The bitcoin network was at risk of completely collapsing, after a major flaw was spotted with its underlying software.

Developers issued a fix before hackers could exploit the bug, which was only revealed publicly after a solution had been found.

According to the bitcoin developers, anyone mining the cryptocurrency would have been able to carry out the attack on the network, though it would have cost 12.5 bitcoins – roughly $80,000 (£60,000) – to perform successfully.

The attack would have meant exploiting the way bitcoin transactions are confirmed through mining – the process of generating new units of the cryptocurrency by verifying transactions through complex mathematical puzzles.

"A denial-of-service vulnerability (CVE-2018-17144) exploitable by miners has been discovered in Bitcoin Core versions 0.14.0 up to 0.16.2," an anonymous developer wrote when disclosing the bug on Github.

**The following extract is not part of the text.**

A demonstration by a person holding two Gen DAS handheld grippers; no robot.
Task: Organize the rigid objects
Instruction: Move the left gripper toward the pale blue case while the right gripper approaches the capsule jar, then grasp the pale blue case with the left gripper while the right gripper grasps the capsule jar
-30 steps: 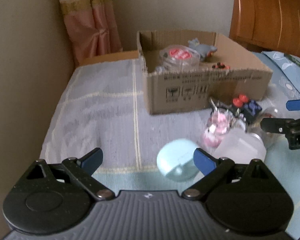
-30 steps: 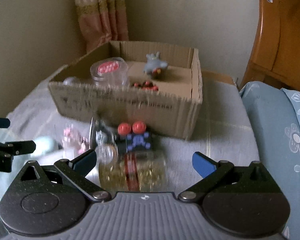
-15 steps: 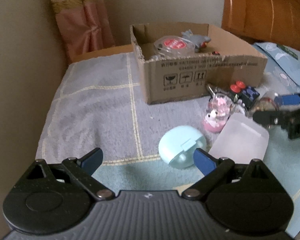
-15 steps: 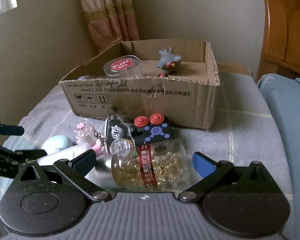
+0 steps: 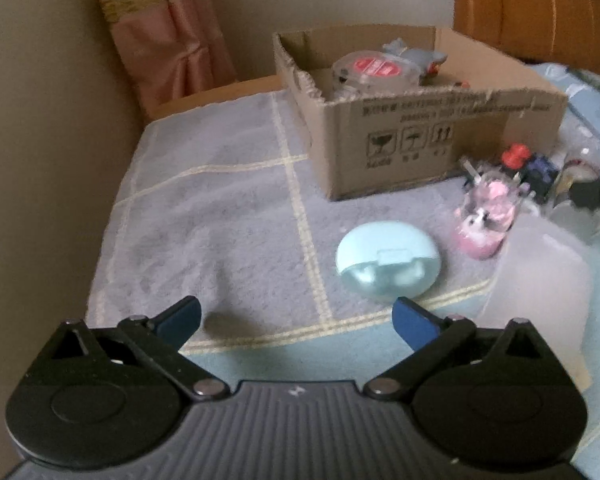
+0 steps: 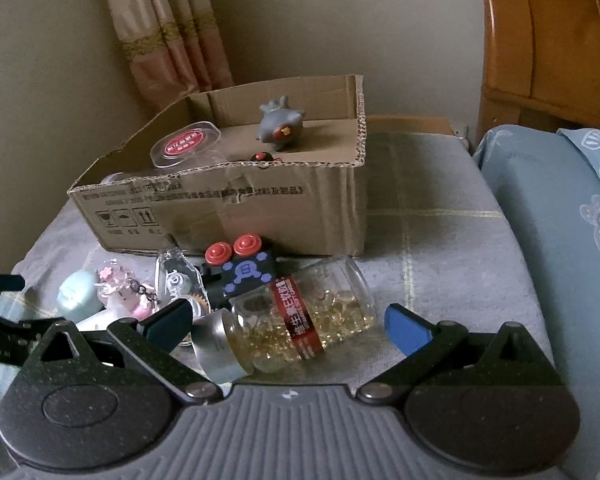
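Each gripper, left gripper (image 5: 296, 316) and right gripper (image 6: 288, 320), has blue fingertip pads, black speckled linkage arms with silver screws, and a ribbed grey body.

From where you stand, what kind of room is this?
Most likely a bedroom: the things lie on a checked blanket spread like bedding, a wooden headboard rises behind a blue floral pillow, and a pink curtain hangs in the corner.

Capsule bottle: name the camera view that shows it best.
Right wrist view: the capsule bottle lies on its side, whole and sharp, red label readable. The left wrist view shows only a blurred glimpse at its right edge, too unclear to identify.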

"It is recommended to upgrade any of the vulnerable versions to 0.16.3 as soon as possible."

The bug has been around since March 2017, however either nobody noticed it or nobody was willing to incur the expense of exploiting it.

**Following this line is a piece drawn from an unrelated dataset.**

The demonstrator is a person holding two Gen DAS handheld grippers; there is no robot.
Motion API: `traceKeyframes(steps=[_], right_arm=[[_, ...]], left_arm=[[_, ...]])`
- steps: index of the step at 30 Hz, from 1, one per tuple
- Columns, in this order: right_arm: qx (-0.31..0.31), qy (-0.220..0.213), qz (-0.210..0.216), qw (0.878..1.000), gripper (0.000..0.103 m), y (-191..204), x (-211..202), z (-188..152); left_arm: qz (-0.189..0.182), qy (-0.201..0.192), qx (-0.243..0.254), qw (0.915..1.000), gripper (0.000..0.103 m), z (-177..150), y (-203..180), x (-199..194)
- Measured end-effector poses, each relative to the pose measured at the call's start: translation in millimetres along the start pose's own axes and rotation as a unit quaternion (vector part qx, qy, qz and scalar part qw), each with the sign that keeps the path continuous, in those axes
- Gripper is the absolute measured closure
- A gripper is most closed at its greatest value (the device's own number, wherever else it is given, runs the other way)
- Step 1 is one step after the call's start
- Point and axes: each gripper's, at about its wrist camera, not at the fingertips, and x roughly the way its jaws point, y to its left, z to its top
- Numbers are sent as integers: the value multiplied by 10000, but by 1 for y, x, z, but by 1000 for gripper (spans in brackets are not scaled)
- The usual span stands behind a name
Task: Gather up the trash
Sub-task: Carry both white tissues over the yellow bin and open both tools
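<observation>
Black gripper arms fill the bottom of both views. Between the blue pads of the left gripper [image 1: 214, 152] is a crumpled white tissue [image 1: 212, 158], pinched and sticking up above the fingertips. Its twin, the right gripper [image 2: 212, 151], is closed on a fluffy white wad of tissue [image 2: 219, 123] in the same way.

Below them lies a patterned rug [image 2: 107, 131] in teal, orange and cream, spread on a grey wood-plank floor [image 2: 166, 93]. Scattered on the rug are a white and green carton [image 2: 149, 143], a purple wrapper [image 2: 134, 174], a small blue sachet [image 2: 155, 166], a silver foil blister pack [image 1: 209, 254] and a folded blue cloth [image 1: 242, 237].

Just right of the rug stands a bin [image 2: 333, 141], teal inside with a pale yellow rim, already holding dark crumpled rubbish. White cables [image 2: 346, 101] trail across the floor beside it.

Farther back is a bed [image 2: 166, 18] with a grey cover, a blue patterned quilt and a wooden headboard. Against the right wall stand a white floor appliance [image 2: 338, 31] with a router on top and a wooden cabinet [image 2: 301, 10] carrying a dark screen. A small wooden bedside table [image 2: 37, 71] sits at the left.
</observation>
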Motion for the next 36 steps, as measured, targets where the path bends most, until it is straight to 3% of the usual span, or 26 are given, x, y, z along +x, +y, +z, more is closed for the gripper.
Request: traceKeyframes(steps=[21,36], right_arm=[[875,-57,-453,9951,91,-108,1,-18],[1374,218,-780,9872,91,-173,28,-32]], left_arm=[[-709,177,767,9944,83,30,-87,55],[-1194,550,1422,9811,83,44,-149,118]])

If miners fail to upgrade to the new software, there may still be a risk of the bitcoin network falling victim to an attack, which could result in a significant portion of the network crashing.

Developers have pleaded with bitcoin miners to take the appropriate action in order to protect the network from potential attacks, with the anonymous co-owner of bitcoin.org describing it as a "very scary bug" on Twitter.

"A very scary bug in Bitcoin Core has just been fixed which could have crashed a huge chunk of the Bitcoin network if exploited by any rogue miners," Cobra Bitcoin tweeted.

Such issues were more common in the early years of bitcoin, which was launched in 2009 following the publication of a whitepaper by its pseudonymous creator Satoshi Nakamoto.